- _Available data_:
▬▬▬▬▬▬▬▬▬▬

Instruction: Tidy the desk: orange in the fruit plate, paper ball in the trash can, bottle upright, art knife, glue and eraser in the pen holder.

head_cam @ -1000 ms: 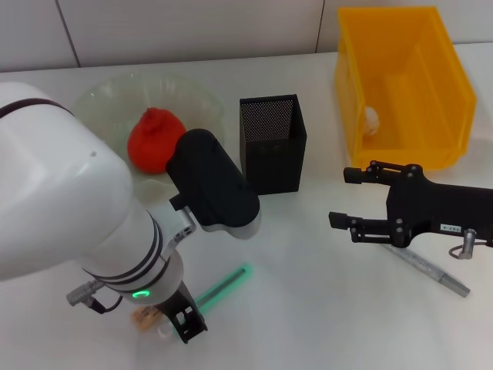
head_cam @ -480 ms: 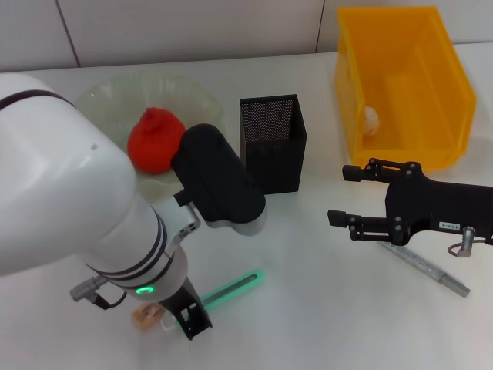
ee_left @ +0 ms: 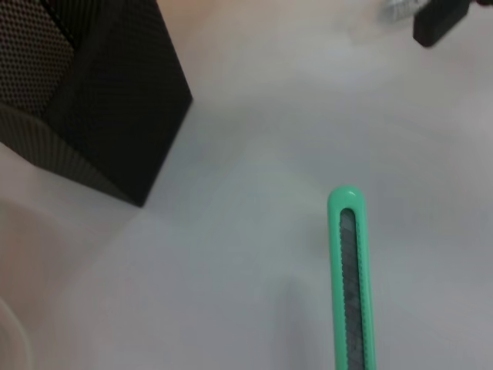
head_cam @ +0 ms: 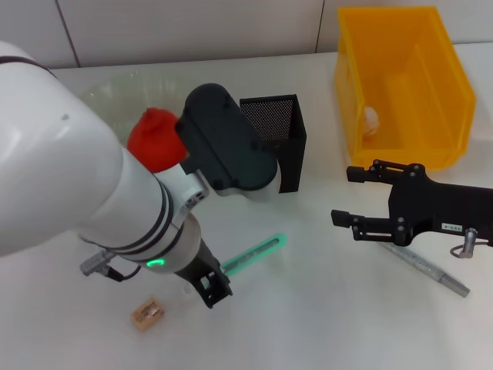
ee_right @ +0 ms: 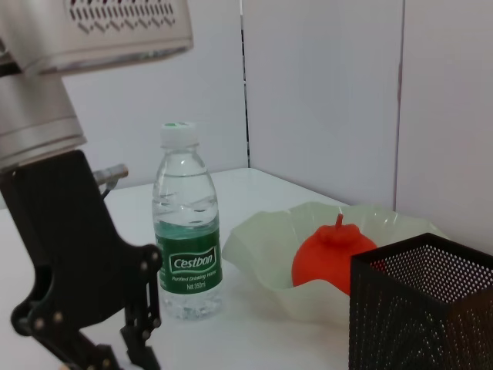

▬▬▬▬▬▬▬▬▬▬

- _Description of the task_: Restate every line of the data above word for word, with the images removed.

- _Answer to this task_:
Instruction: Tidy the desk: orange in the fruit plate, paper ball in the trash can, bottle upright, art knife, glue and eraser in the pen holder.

head_cam @ -1000 ms: 
head_cam @ -480 ms: 
ee_left @ +0 ms: 
head_cam @ +0 ms: 
ee_right @ +0 ms: 

Nothing else is needed to complete the answer.